ACTIVITY: Find the lines of the material below that include the string "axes", then copy each one.

RECORDED INFORMATION:

-=-=-

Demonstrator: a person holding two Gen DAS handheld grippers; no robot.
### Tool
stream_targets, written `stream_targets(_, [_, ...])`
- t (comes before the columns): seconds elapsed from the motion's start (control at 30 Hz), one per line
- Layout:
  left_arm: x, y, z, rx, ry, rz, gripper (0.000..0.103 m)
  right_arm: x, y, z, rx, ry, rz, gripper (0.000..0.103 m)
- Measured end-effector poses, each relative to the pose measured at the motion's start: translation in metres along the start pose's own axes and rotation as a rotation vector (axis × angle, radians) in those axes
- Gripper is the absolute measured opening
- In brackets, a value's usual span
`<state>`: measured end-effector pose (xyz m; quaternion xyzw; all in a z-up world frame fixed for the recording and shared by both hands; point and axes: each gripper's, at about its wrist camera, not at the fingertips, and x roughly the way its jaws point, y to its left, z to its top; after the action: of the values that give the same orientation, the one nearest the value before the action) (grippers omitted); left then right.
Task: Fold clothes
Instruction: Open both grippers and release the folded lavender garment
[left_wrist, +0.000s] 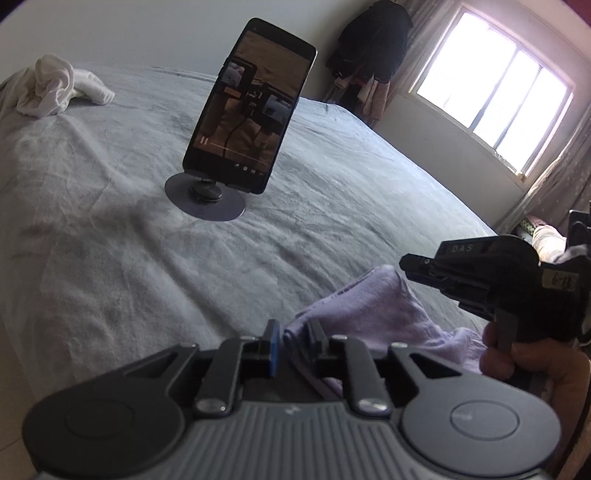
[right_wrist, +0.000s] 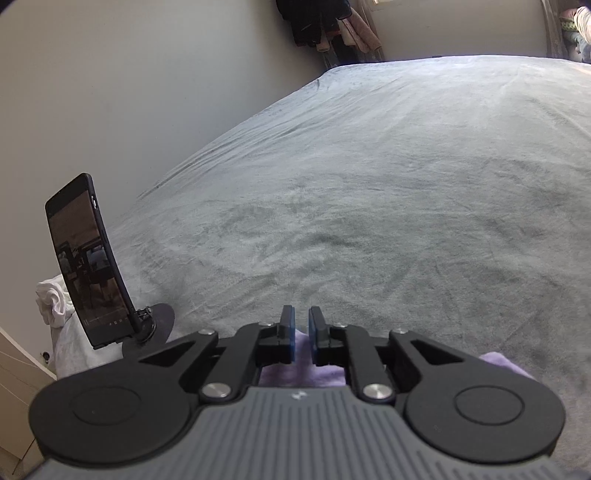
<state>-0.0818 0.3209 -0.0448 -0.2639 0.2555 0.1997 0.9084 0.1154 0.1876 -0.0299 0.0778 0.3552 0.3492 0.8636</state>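
A lavender cloth (left_wrist: 376, 310) lies rumpled on the grey bedspread (left_wrist: 147, 258) at the near edge. My left gripper (left_wrist: 294, 334) hovers low over its left end. A folded edge of the cloth sits between the fingers, which stand apart without pressing it. My right gripper (left_wrist: 408, 265) comes in from the right, held by a hand (left_wrist: 535, 369), with its tip just above the cloth. In the right wrist view its blue pads (right_wrist: 293, 332) leave a narrow gap at the right gripper (right_wrist: 301, 321). Nothing is pinched there, and the lavender cloth (right_wrist: 303, 369) lies beneath.
A phone on a round stand (left_wrist: 251, 107) stands mid-bed, also visible as the phone (right_wrist: 88, 262). A white clothes pile (left_wrist: 55, 86) sits at the far left corner. Dark garments (left_wrist: 373, 37) hang in the corner beside a bright window (left_wrist: 491, 88). The bedspread (right_wrist: 406, 184) stretches ahead.
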Motion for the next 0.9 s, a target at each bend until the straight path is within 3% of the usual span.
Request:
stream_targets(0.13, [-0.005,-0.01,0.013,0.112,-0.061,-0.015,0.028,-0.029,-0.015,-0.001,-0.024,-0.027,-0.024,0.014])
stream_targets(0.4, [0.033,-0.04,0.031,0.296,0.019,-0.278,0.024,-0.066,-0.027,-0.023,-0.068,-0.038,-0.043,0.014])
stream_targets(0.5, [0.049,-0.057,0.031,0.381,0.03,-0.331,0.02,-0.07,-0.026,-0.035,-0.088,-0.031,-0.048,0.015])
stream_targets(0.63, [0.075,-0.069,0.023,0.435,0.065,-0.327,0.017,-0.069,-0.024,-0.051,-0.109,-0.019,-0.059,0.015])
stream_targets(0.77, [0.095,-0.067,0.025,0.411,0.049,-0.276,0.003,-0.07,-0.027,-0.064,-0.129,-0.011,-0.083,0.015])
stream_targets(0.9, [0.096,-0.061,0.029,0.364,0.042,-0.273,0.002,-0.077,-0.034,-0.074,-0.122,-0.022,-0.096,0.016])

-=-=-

RESULT OF THE TASK:
- Measured end-effector poses, each relative to the pose measured at the motion's start: translation in metres along the start pose's own axes and rotation as a rotation vector (axis × angle, radians) in those axes
`<state>`: measured end-effector pose (xyz m; quaternion xyzw; all in a z-up world frame fixed for the recording and shared by both hands; point and axes: each gripper's, at about its wrist camera, not at the fingertips, and x roughly the way its jaws point, y to its left, z to its top; after the action: of the values that give the same orientation, the one nearest the value before the action) (grippers omitted); left then right.

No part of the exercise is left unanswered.